1. The sample size was too low and the PAD4 was measured by immunoblotting, a semi-quantitative method. Therefore, the findings of correlation and regression analyses are not much convincing. More quantitative ELISA or activity assay of PAD4 would have been appropriate in this setting.

2. In the Method section, it is not clear how the skeletal muscle samples were homogenized. It is also not clear whether the total tissue extract or the nuclear fractions were collected for immunoblotting. Method of quantification of the blots was not mentioned.

3. In the statistical method section, the regression models were not clearly described.

4. In Table 3 (Supplementary Table 1), only the ‘beta’ values are shown and the actual ‘p’values are not shown. The ‘beta’ value is only about 0.2 for the dependent variable PAD4 with HOMA-IR, which is not so impressive.

5. Age in Table 1 and age, weight and BMI in Table 2 appear to be significantly different between the two groups. Please recheck the statistical analyses; and if there is any mistake please rewrite the manuscript accordingly.

Reviewer #2: Neutrophil extracellular traps (NETs) have been previously shown to delay wound healing, in particular in diabetes. The authors aimed to elucidate the relationship between NETs, obesity and insulin resistance in total joint arthroplasty. While the objective of the study is sound, there are a number of concerns in methodologies and data interpretation.

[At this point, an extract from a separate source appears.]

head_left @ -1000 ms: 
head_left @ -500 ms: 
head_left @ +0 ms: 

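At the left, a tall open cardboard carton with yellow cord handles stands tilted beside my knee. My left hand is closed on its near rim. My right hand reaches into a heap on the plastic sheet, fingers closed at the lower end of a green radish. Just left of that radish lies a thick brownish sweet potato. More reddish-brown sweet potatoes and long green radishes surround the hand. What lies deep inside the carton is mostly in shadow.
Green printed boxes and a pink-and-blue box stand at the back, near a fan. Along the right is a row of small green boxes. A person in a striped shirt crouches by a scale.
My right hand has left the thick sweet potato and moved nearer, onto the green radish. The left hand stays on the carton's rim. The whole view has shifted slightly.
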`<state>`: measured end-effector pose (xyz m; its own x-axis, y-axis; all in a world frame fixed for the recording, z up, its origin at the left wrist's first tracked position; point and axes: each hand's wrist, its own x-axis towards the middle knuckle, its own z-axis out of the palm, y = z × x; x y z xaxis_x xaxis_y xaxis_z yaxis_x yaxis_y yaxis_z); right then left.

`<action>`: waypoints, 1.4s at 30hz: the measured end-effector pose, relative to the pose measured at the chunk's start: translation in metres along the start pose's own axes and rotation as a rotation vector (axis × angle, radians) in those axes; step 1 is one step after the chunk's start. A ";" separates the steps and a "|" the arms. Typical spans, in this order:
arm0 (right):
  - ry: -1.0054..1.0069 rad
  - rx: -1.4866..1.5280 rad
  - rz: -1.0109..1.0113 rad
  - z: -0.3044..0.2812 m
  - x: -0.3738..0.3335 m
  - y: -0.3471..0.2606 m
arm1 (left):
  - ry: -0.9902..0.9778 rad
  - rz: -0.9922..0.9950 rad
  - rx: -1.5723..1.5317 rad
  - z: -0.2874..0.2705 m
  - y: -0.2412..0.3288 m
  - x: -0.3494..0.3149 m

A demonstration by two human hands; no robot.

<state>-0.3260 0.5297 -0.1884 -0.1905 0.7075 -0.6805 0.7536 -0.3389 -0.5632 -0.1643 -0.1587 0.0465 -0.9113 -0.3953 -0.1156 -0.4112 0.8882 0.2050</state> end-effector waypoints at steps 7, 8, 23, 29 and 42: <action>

1. Figure 1. Cell-free double-stranded DNA (cf-dsDNA) is no longer an acceptable assay for NETs, as it also detects non-NET extracellular DNA from other cell deaths (like authors mentioned in the discussion). Myeloperoxidase (MPO)-DNA complex or neutrophil elastase (NE)-DNA complex ELISA should be performed. Whether there are any correlations between NETs versus BMI or HOMA-IR remains unanswered.

2. Figure 2 & 3. While increased PAD4 expression in neutrophils may explain an increased propensity for neutrophils to undergo NETosis (Wong et al., 2015), tissue PAD4 level per se is NOT a biomarker of NETs / NETosis. PAD4 is constitutively expressed in neutrophils; therefore, an increase in PAD4 level in tissue may simply mean that there are more neutrophils recruited to the inflamed tissue. Western blot analysis lacks a resolution of whether PAD4 is extracellularly released in NETosis and whether it is coated on NETs. In fact, a recent study also showed a possibility that PAD4 can be expressed on cell surface independent of NETosis (Zhou et al., 2017). Therefore, determining tissue NET levels by blotting for total PAD4 and NE did not provide support to the authors’ conclusion. Immunostaining of tissues (externalized DNA co-localizing with NE, MPO or citrullinated histone H3) is essential to prove for the presence of NETs.

3. Figure 3. As for data interpretation, why NE did not go in the same trend as PAD4 needs further experimental justification. Although NETosis can occur independent of NE (Martinod et al., 2016), extracellular NE co-localizing with DNA (immunostaining) and NE-MPO complex (ELISA) are standard definition of NETs: In the end, the enzyme is expelled along with the decondensed chromatin and coated on the DNA. If NETosis does occur, the level of extracellular DNA-associated NE will increase regardless whether NE plays a role in NETosis. The current data seem to imply that NETosis may not be involved.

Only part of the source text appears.